=================
Translatable Text
=================

Rationale
---------

To translate any text, we must be able to discover the source
domain of the text. A source domain is an identifier that identifies a
project that produces program source strings. Source strings include
literals in python programs, text in templates, and some text in XML
data. The project implies a source language and an application
context.

We can think of a source domain as a collection of message IDs
and associated translation strings.

We often need to create strings that will be displayed by separate
views. The view cannot translate the string without knowing its source
domain. A string literal carries no domain information, so we use
message IDs. Message IDs are strings which carry a translation source
domain. These are created by a message ID factory.
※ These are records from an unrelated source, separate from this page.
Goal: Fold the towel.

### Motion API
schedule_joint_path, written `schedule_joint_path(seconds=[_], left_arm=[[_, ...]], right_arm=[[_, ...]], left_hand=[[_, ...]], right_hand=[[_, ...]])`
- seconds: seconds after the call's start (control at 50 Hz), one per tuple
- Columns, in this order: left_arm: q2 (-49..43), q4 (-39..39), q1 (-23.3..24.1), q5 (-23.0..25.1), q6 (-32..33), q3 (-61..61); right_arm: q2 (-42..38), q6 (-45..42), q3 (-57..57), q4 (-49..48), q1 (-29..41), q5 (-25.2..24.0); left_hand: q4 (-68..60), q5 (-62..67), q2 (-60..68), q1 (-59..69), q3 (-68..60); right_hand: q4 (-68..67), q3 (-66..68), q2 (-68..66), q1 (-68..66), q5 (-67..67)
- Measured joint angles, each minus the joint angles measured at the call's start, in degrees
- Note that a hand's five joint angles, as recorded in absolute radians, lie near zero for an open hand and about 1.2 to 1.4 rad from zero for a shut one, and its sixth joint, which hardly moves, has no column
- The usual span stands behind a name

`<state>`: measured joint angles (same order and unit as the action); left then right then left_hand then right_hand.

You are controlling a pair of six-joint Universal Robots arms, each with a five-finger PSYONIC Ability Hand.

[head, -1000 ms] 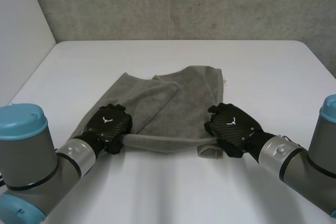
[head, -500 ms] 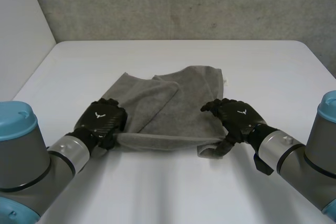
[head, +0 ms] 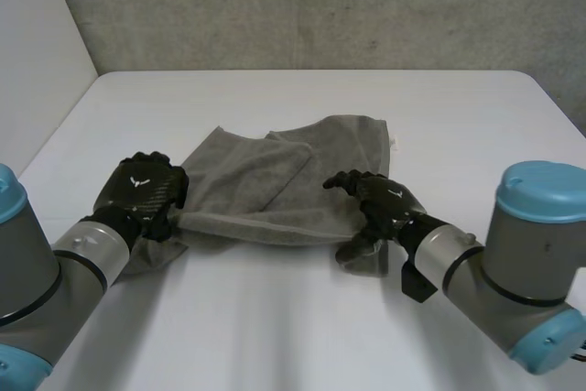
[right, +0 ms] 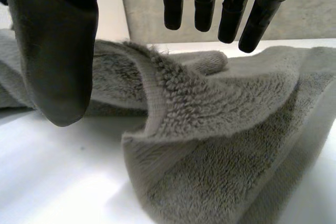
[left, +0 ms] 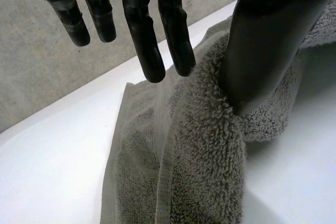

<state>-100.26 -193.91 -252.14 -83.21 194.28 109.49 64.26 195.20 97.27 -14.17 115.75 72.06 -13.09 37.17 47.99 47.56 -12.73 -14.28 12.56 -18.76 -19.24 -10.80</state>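
A grey towel (head: 275, 180) lies partly folded and rumpled in the middle of the white table (head: 293, 318). My left hand (head: 139, 191) is at its near left corner. In the left wrist view the towel (left: 199, 145) bunches up between the thumb (left: 262, 35) and the straight fingers (left: 142, 30), pinched there. My right hand (head: 385, 203) hovers over the near right corner. In the right wrist view its thumb (right: 52, 51) and fingers (right: 231, 9) stand spread above the towel (right: 220, 145), touching nothing. The near edge runs raised from the left hand and droops by the right.
A grey concrete wall (head: 320, 6) rises behind the table's far edge, and a white wall (head: 37, 52) stands to the left. A small label (head: 396, 144) sticks out at the towel's far right corner. Bare tabletop surrounds the towel.
My right hand has opened and let go of the near right corner, which has dropped. Both hands have shifted left and a little farther back, and the left has pulled the near edge along.
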Motion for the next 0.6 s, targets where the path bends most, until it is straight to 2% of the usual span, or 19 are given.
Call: schedule_joint_path(seconds=[0.14, 0.24, 0.44, 0.6], left_arm=[[0.11, 0.05, -1.1, -0.17, 0.01, 0.11], [0.45, 0.03, -2.8, -0.2, -0.15, 0.11], [2.36, -0.01, -5.67, -0.16, -0.31, 0.11], [3.3, -0.01, -7.5, -0.17, -0.31, 0.4]], right_arm=[[-4.21, 0.72, -3.07, -2.37, 2.9, 7.53], [-5.75, -1.05, -2.93, -5.14, 3.44, 10.61], [-4.45, -3.79, 0.17, -9.35, 1.62, 14.24], [0.54, -3.16, 1.49, -10.26, -2.28, 13.84]], left_hand=[[0.0, -0.01, 0.0, 0.0, 0.0], [0.0, -0.01, 0.0, 0.0, 0.0], [0.0, 0.0, 0.0, 0.0, 0.0], [0.0, -0.01, 0.0, 0.0, 0.0]], right_hand=[[0.0, 0.0, 0.0, 0.0, -0.03], [0.0, 0.0, 0.0, 0.0, -0.16], [0.0, 0.0, 0.0, 0.0, -0.29], [0.0, 0.0, 0.0, 0.0, -0.29]])
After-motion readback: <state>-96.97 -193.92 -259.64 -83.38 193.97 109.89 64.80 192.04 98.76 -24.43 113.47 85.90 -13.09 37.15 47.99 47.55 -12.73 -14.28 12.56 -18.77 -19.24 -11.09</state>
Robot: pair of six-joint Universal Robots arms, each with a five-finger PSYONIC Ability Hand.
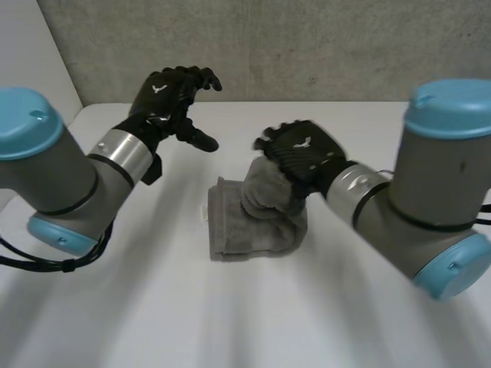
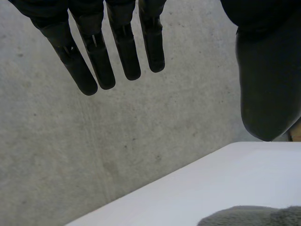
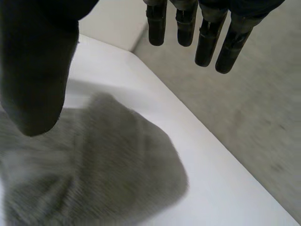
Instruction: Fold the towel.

The message ID
factory is created by calling zope.i18n.messageIDFactory with the
source domain::

  from zope import i18n
  _ = i18n.MessageIDFactory("mydomain")

  class IContact(Interface):
      "Provides access to basic contact information."

      first = TextLine(title=_(u"First name"))
      last = TextLine(title=_(u"Last name"))
      email = TextLine(title=_(u"Electronic mail address"))
      address = Text(title=_(u"Postal address"))
      postal_code = TextLine(title=_(u"Postal code"),
			    constraint=re.compile("\d{5,5}(-\d{4,4})?$").match)

      def name():
	  """Gets the contact name.

	  The contact name is the first and last name."""

In this example, we create a message ID factory and assign it to
_. By convention, we use _ as the name of our factory to be compatible
with translatable string extraction tools such as xgettext. We then
call _ with each string that needs to be translatable.  The resulting
message IDs can be used by a translation service.